Work to complete
Each line starting at the one that contains "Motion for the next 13" and ending at the one that contains "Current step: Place" must be returned exactly, and the rest of the listing is left out.

------ Excerpted data

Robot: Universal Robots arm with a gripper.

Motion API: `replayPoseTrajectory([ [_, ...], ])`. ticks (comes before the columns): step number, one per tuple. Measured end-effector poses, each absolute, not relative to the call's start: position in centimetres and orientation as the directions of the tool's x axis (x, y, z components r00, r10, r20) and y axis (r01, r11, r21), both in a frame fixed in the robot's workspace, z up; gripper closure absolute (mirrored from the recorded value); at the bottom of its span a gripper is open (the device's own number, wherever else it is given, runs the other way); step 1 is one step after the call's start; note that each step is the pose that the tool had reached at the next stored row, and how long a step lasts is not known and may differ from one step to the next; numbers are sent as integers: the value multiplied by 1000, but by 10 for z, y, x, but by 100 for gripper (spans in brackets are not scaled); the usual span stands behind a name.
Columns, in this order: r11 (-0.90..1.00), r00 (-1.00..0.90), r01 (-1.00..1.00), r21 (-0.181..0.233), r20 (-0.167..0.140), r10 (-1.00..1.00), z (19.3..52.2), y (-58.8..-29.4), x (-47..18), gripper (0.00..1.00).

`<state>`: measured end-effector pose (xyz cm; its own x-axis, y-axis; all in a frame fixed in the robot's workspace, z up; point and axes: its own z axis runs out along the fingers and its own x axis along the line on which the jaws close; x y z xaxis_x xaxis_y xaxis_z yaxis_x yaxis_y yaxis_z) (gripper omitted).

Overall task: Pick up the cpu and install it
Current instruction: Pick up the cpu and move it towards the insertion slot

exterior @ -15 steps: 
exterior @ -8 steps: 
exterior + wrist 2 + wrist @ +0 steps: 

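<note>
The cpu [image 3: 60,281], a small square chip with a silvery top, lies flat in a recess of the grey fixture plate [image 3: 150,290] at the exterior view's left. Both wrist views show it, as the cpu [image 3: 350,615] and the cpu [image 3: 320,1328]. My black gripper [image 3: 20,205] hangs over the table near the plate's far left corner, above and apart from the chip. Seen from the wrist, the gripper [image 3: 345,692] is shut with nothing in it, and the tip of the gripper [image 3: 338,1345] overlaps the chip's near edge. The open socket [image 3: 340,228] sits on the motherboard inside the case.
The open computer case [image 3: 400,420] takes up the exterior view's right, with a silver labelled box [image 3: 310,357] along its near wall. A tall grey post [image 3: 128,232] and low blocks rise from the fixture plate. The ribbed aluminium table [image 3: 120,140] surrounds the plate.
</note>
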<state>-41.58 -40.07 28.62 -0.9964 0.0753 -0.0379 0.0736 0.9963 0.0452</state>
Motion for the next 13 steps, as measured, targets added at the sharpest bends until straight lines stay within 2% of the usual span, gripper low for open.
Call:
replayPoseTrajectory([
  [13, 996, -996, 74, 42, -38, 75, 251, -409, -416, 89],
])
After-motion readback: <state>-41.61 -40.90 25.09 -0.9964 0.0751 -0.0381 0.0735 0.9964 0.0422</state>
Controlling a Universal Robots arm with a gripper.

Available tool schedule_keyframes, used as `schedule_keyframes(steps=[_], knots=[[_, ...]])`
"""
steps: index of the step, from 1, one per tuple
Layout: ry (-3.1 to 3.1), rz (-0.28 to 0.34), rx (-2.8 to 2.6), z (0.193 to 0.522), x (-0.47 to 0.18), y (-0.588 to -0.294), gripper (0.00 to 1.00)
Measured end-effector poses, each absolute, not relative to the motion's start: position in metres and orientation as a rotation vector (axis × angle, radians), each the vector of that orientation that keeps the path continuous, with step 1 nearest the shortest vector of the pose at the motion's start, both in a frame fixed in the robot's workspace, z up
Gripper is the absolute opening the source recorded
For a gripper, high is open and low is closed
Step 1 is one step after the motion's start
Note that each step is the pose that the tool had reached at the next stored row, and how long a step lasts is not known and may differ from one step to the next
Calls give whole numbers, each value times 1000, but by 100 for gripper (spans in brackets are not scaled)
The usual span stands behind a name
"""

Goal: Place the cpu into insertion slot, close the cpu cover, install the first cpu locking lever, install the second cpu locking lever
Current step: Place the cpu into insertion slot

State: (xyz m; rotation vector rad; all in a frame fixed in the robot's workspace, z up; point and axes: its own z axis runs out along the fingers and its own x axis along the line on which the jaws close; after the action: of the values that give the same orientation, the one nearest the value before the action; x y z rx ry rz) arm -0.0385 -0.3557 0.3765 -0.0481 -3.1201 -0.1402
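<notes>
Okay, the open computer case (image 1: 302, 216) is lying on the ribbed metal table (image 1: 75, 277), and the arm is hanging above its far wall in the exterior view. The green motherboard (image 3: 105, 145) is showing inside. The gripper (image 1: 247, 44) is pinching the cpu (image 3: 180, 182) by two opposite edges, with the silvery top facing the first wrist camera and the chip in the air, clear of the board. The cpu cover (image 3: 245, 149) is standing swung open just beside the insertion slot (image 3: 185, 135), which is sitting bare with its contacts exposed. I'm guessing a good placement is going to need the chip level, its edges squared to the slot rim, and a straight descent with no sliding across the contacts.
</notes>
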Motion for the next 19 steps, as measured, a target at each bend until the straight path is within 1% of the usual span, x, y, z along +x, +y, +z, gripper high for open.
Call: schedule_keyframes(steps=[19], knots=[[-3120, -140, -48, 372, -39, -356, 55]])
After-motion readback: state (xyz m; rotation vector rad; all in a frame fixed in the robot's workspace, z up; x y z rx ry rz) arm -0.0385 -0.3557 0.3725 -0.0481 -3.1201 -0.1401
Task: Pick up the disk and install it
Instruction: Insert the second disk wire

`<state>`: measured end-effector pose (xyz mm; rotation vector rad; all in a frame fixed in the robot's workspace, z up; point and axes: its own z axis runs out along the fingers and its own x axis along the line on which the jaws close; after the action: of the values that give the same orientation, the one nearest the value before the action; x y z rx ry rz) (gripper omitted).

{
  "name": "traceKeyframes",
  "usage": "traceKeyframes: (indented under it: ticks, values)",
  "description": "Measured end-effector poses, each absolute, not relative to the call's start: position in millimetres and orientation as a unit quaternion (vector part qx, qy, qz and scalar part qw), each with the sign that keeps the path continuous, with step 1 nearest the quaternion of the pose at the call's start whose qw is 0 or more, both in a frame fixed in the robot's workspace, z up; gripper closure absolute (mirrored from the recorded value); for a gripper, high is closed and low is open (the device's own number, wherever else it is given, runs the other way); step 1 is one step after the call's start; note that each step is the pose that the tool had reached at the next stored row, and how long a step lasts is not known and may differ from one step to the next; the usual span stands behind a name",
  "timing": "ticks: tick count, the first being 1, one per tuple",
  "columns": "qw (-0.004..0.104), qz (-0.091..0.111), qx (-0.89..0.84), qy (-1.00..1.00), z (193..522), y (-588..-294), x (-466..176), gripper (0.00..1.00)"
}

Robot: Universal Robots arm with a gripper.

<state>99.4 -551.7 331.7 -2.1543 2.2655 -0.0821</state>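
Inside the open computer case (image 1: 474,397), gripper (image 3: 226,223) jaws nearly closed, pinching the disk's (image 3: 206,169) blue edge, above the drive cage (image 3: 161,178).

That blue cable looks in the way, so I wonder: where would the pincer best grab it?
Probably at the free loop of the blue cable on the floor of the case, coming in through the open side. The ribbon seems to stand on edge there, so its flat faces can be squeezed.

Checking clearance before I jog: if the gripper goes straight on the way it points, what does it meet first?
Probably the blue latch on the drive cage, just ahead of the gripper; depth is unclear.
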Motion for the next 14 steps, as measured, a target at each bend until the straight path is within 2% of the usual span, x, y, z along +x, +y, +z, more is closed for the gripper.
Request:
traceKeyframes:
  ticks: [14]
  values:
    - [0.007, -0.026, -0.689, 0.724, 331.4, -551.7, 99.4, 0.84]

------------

Your solution
Motion for the next 13 steps, as measured, targets added at the sharpest bends until straight lines stay within 2% of the usual span, gripper low for open.
Call:
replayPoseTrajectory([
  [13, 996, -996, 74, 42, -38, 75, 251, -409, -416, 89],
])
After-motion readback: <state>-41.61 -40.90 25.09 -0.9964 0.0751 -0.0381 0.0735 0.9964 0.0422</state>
Controlling a Universal Robots arm with a gripper.

Available tool schedule_keyframes, used as `schedule_keyframes(steps=[_], knots=[[_, ...]])`
"""
steps: index of the step, from 1, one per tuple
Layout: ry (-3.1 to 3.1), rz (-0.28 to 0.34), rx (-2.8 to 2.6), z (0.193 to 0.522), x (-0.47 to 0.18), y (-0.588 to -0.294), gripper (0.00 to 1.00)
Measured end-effector poses, each absolute, not relative to the motion's start: position in metres and orientation as a rotation vector (axis × angle, radians), each the vector of that orientation that keeps the path continuous, with step 1 nearest the shortest vector of the pose at the motion's start, both in a frame fixed in the robot's workspace, z up
Gripper is the absolute opening the source recorded
For a gripper, high is open and low is closed
Step 1 is one step after the motion's start
Note that each step is the pose that the tool had reached at the next stored row, and how long a step lasts is not known and may differ from one step to the next
Calls give whole numbers, each value times 1000, but by 100 for gripper (spans in brackets are not scaled)
The usual span stands behind a name
"""

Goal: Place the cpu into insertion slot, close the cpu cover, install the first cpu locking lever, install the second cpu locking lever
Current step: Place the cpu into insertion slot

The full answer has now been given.